Ce temps, hélas ! embrasse tous les temps: /Qu’on le partage en jours, en heures, en moments,/Il n’en est point qu’il ne comprenne/Dans le fatal tribut ; tous sont de son domaine.
Avec la mort le temps ne fait donc rien à l’affaire. Ni rien d’autre non plus.
Alléguez la beauté, la vertu, la jeunesse,/La mort ravit tout sans pudeur.
Tiens c’est vrai ça : si ne mouraient que les vieux, les méchants, les moches et les mouches, ça relèverait le niveau global de l’humanité, non ? On a donc ici la preuve que la mort ne pratique pas l’eugénisme. Un bon point pour elle. (Comme quoi faut pas voir tout en noir).
Bref la voici qui se pointe chez un mourant qui comptait plus de cent ans de vie. « Est-il juste qu’on meure au pied levé ? » dit-il. (Une des meilleures trouvailles de La Fontaine je trouve)
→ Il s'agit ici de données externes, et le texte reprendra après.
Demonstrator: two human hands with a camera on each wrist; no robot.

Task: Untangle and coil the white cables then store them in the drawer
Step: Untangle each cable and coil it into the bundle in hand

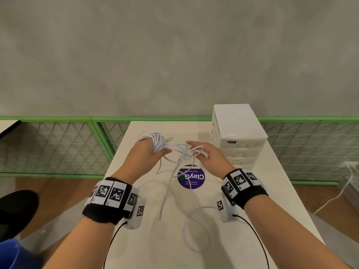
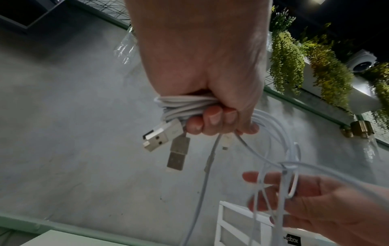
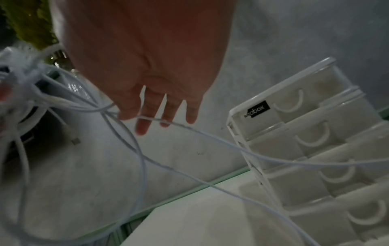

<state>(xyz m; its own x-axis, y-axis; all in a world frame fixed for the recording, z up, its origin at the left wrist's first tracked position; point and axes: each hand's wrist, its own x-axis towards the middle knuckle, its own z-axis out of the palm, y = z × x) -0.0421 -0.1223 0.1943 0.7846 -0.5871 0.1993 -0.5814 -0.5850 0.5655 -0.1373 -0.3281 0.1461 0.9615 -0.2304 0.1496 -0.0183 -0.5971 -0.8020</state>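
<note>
My left hand [image 1: 148, 154] [image 2: 210, 106] grips a coiled bundle of white cables [image 1: 158, 141] [image 2: 185, 106] above the table, with USB plugs [image 2: 164, 138] sticking out below the fist. Loose strands [image 1: 182, 154] run from the bundle to my right hand [image 1: 202, 152] [image 3: 160, 106], whose fingers [image 2: 294, 196] are spread straight and threaded among the tangled loops [image 3: 118, 113]. The remaining cable [image 1: 194, 226] trails down onto the white table [image 1: 272, 200]. A white drawer unit [image 1: 237, 136] [image 3: 305, 149] stands at the right with all drawers closed.
A purple round sticker [image 1: 191, 176] lies on the table under the cables. A green mesh fence [image 1: 58, 144] runs behind the table, before a grey wall. Another white cable [image 1: 336, 195] hangs off to the far right. A black shape [image 1: 17, 210] sits at lower left.
</note>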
Il demande un délai sous divers prétextes : assurer un avenir au petit-fils (ah ça y est tu me calcules, Pépé, tout arrive), ajouter une aile à (son) logis (pour qui va du fauteuil au lit et puis du lit au lit : encore un projet immobilier qui cache quelque chose). Et l’argument du gentleman : Ma femme ne veut pas que je parte sans elle (pas besoin d’être Freud pour décoder : je le vois bien, elle et son amant attendent que je dégage, et ça m’enrage. Mettez-vous à ma place).
Mais la mort n’est pas du genre à se laisser embrouiller.
Trouve-moi dans Paris/Deux mortels aussi vieux.
Hey man, t’as eu le temps de me voir venir. Et puis regarde les choses en face : plus de goût, plus d’ouïe ;/Toute chose pour toi semble être évanouie.
Tu y tiens tant que ça à ta vie de légume ?
La Mort avait raison. Je voudrais qu’à cet âge/On sortît de la vie ainsi que d’un banquet,/Remerciant son hôte, et qu’on fît son paquet.
(Sauf que comme dit Montaigne si la vieillesse était une assurance-sagesse ça se saurait.)
Tu murmures, vieillard ; vois ces jeunes mourir. Il est seulement pathétique, le vieux accroché à la vie sans avoir plus rien à vivre. Mais il y a une vraie tragédie : la mort du jeune qui a la vie devant soi. Tragédie, scandale aussi parfois.
Vois-les marcher, vois-les courir/A des morts il est vrai, glorieuses et belles (ça c’est vite dit),/Mais sûres cependant, et quelquefois cruelles (là on est d’accord).
Le scandale c’est qu’il y ait des vieux pour envoyer à la mort les petits jeunes, sous divers prétextes : religieux, nationalistes, crapuleux (ça peut se cumuler).
Le plus semblable aux morts meurt le plus à regret. Bon, tant pis pour lui. (Mais quel bel alexandrin quasi racinien, non?)
L’ennui, c’est quand en plus il tue sans aucun remords.